WHAT THE TASK REQUIRES. Exactly as written, reproduce the lines from the beginning of the data through the line containing "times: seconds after"; the pictures are not reproduced.

------ SUPPLIED MATERIAL

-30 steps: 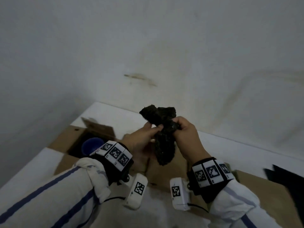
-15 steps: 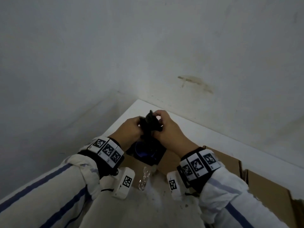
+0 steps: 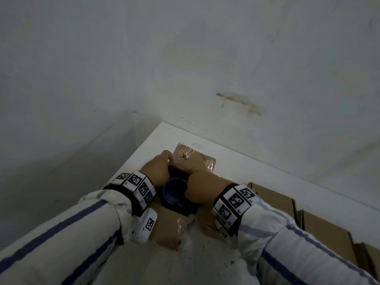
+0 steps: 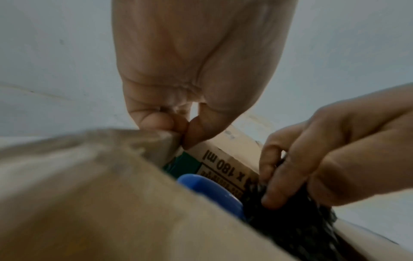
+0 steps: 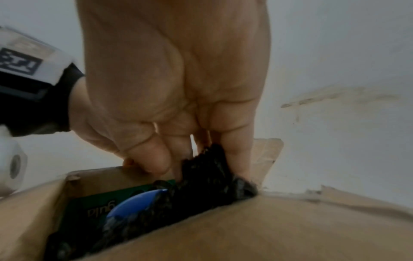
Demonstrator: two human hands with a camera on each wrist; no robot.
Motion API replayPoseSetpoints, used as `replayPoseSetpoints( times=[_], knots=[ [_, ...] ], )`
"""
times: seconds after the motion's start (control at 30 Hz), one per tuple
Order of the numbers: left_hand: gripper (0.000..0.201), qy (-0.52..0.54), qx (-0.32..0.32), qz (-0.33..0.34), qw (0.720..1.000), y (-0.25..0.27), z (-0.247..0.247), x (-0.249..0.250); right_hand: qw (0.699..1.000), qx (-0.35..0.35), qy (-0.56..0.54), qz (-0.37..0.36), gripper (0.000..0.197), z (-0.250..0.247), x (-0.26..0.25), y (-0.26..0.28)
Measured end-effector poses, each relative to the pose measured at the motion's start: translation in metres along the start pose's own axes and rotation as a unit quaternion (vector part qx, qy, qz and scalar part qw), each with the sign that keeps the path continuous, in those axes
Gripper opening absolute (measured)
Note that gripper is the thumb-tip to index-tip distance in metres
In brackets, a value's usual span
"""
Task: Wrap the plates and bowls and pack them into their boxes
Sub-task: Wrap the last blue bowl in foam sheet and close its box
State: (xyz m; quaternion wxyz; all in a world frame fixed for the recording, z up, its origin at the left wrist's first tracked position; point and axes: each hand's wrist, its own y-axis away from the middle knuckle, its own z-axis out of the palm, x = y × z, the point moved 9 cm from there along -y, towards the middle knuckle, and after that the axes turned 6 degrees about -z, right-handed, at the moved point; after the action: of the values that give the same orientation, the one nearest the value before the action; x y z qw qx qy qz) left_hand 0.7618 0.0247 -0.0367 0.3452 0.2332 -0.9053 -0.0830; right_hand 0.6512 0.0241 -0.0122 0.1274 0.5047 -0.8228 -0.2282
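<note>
An open cardboard box point(image 3: 169, 228) stands on the white table, with a blue bowl point(image 3: 174, 191) inside it. My right hand point(image 3: 192, 177) reaches into the box beside the bowl and grips a crumpled black wrap point(image 5: 208, 178), which sits against the bowl point(image 5: 134, 203). In the left wrist view its fingers point(image 4: 281, 176) curl round the black wrap point(image 4: 290, 220). My left hand point(image 4: 184, 131) pinches the edge of a box flap point(image 4: 154, 139) between thumb and forefinger, at the far left rim next to the bowl point(image 4: 210, 190). The bottom of the box is hidden.
The far box flap point(image 3: 194, 160), with clear tape on it, lies open toward the wall. More cardboard boxes point(image 3: 273, 199) stand in a row on the right. The white table point(image 3: 242, 167) ends at its left edge by the box; a grey wall rises close behind.
Both hands came down from holding the black wrap in the air to the box. The left hand let go of the wrap and took the flap; the right pushed the wrap in.
</note>
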Motion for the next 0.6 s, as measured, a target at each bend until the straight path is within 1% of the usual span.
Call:
replayPoseSetpoints(
  times=[0.07, 0.1, 0.13, 0.23, 0.27, 0.4, 0.53, 0.6],
  knots=[
    [0.034, -0.010, -0.025, 0.000, 1.000, -0.003, 0.003, -0.001, 0.999, -0.038, 0.035, -0.012, 0.031, 0.003, -0.004, -0.003],
    [0.034, -0.016, -0.033, -0.001, 0.999, -0.003, 0.004, -0.001, 0.998, -0.042, 0.053, -0.012, 0.030, 0.001, -0.004, -0.004],
    [0.034, -0.019, -0.038, 0.001, 0.999, -0.003, 0.004, 0.000, 0.997, -0.034, 0.068, -0.010, 0.029, -0.002, -0.003, -0.007],
    [0.033, -0.024, -0.048, 0.000, 0.999, -0.007, 0.004, -0.001, 0.995, 0.049, 0.089, -0.020, 0.028, -0.020, -0.002, -0.014],
    [0.033, -0.025, -0.051, -0.003, 0.998, -0.007, 0.004, -0.002, 0.994, 0.049, 0.094, -0.027, 0.028, -0.021, -0.003, -0.016],
    [0.033, -0.022, -0.064, -0.004, 0.998, -0.009, 0.005, -0.002, 0.996, -0.039, 0.081, -0.015, 0.027, 0.000, 0.000, -0.017],
    [0.035, -0.023, -0.064, -0.004, 0.998, -0.009, 0.006, -0.002, 0.995, -0.087, 0.048, -0.012, 0.032, 0.012, 0.005, -0.012],
    [0.035, -0.023, -0.062, -0.009, 0.998, -0.008, 0.006, -0.001, 0.990, -0.130, 0.047, -0.010, 0.037, 0.024, 0.006, -0.010]
  ],
)
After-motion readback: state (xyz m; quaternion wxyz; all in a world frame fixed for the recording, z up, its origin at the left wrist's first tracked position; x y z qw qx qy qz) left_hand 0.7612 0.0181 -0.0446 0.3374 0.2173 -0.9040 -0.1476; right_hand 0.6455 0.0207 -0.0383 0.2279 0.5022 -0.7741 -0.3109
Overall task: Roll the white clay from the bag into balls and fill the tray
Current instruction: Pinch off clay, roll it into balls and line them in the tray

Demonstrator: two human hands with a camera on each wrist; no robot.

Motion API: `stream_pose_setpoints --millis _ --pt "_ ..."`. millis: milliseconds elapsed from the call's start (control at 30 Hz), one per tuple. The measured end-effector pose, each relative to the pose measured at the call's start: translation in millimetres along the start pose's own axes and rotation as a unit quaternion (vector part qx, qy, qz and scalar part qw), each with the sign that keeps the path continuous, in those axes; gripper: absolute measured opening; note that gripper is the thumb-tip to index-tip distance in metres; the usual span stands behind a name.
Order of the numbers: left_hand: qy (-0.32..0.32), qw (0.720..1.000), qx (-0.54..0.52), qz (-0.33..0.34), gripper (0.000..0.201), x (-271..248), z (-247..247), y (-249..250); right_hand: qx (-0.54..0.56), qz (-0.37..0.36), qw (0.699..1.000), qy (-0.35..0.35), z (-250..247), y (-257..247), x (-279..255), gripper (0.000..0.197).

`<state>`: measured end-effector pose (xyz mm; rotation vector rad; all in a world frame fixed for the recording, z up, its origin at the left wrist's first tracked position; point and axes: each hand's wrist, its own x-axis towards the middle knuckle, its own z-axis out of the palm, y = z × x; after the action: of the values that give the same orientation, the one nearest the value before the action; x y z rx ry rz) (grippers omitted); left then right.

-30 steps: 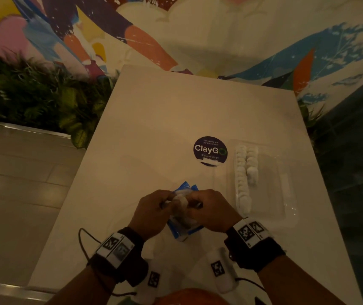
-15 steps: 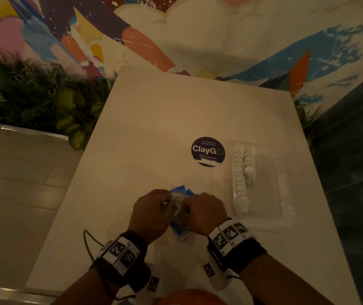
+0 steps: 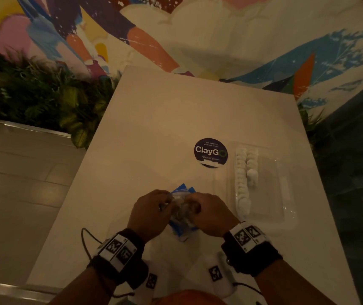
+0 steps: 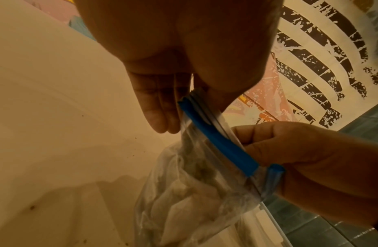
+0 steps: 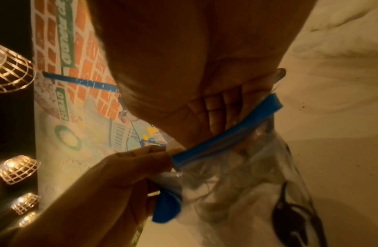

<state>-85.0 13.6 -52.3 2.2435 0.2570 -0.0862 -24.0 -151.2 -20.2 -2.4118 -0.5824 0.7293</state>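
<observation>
Right now both hands are on the bag (image 3: 181, 213), held just above the near middle of the white table (image 3: 158, 133). Left hand (image 3: 148, 211) pinches one end of the blue zip strip (image 4: 217, 142); right hand (image 3: 210, 213) has fingers curled round the other end, knuckles up. Clear plastic bag, crumpled, white clay (image 5: 236, 217) lumped in the bottom; dark logo on its side in the right wrist view. Whether the zip is sealed or parted, cannot tell.

Tray (image 3: 286, 194), clear plastic, sits to the right of the hands, near but apart. Clay balls (image 3: 242, 183) fill one long row along its left wall, with a shorter second row beside it at the far end.

Round dark ClayGo sticker (image 3: 210, 152) on the table, just left of the tray's far end. Leafy plants (image 3: 33, 100) beyond the table's left edge, painted mural wall (image 3: 198, 29) behind. Hands cover most of the bag from the head view.
</observation>
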Motion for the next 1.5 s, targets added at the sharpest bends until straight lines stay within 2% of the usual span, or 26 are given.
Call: stream_pose_setpoints --millis 67,133,233,333,400,467,500,567,600,700,800,1000,1133,1233,1333,1400,1500 --pt "-0.006 1.000 0.004 -0.005 0.036 1 1 -1 0.001 -0.013 1.000 0.001 -3 0 -3 0.027" --pt "-0.009 1.000 -0.002 -0.008 0.037 1 1 0 -0.009 -0.018 1.000 0.004 -5 3 -4 0.009" --pt "-0.012 1.000 -0.012 -0.007 0.037 1 1 0 0.016 -0.029 0.999 0.016 -7 3 -6 0.029" --pt "-0.017 1.000 -0.015 -0.012 0.041 2 2 -4 0.128 -0.032 0.990 0.058 -5 5 -9 0.011" --pt "-0.022 0.999 -0.022 -0.017 0.049 3 3 -5 0.201 -0.015 0.976 0.077 -3 5 -10 0.017" --pt "-0.024 0.999 -0.025 -0.015 0.057 3 4 -6 0.226 -0.007 0.970 0.087 -3 4 -9 0.020" --pt "-0.026 0.999 -0.023 -0.019 0.055 3 4 -5 0.234 -0.006 0.968 0.090 -4 3 -9 0.021" --pt "-0.026 0.999 -0.018 -0.029 0.039 4 3 -5 0.250 -0.003 0.964 0.090 -5 3 -9 0.021" --pt "-0.026 0.999 -0.019 -0.035 0.032 4 3 -4 0.255 0.000 0.963 0.088 -6 3 -10 0.020" --pt "-0.015 0.998 -0.045 -0.042 0.034 4 3 -5 0.270 -0.004 0.960 0.079 -8 4 -11 0.021" --pt "-0.015 0.996 -0.067 -0.048 0.027 5 3 -5 0.282 -0.004 0.957 0.068 -8 4 -11 0.026" --pt "-0.016 0.988 -0.134 -0.070 0.036 7 6 -10 0.275 -0.018 0.958 0.084 -6 6 -12 0.035" --pt "-0.013 0.985 -0.153 -0.079 0.029 8 5 -11 0.305 -0.010 0.947 0.097 -7 -1 -14 0.014" --pt "-0.014 0.984 -0.162 -0.079 0.033 8 5 -9 0.268 0.027 0.953 0.139 -4 0 -10 0.019" --pt "-0.016 0.982 -0.170 -0.077 0.022 8 5 -7 0.281 0.041 0.948 0.142 -1 1 -6 0.005" --pt "-0.017 0.980 -0.182 -0.080 0.021 8 5 -6 0.301 0.043 0.945 0.121 2 1 -4 0.021" --pt "-0.015 0.977 -0.196 -0.083 0.023 8 5 -7 0.273 0.036 0.954 0.118 4 0 -3 0.006"
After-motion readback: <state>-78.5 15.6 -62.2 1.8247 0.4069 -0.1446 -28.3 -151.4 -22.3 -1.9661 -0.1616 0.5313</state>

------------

SOLUTION FOR THIS TASK.
-30 steps: 
-15 steps: 
+0 steps: 
+0 steps: 
+0 steps: 
Demonstrator: two human hands with a camera on each wrist; no robot.
Motion API replayPoseSetpoints, used as `replayPoseSetpoints( times=[_], knots=[ [_, ...] ], )`
"""
times: seconds after the motion's start (control at 30 Hz), one per tuple

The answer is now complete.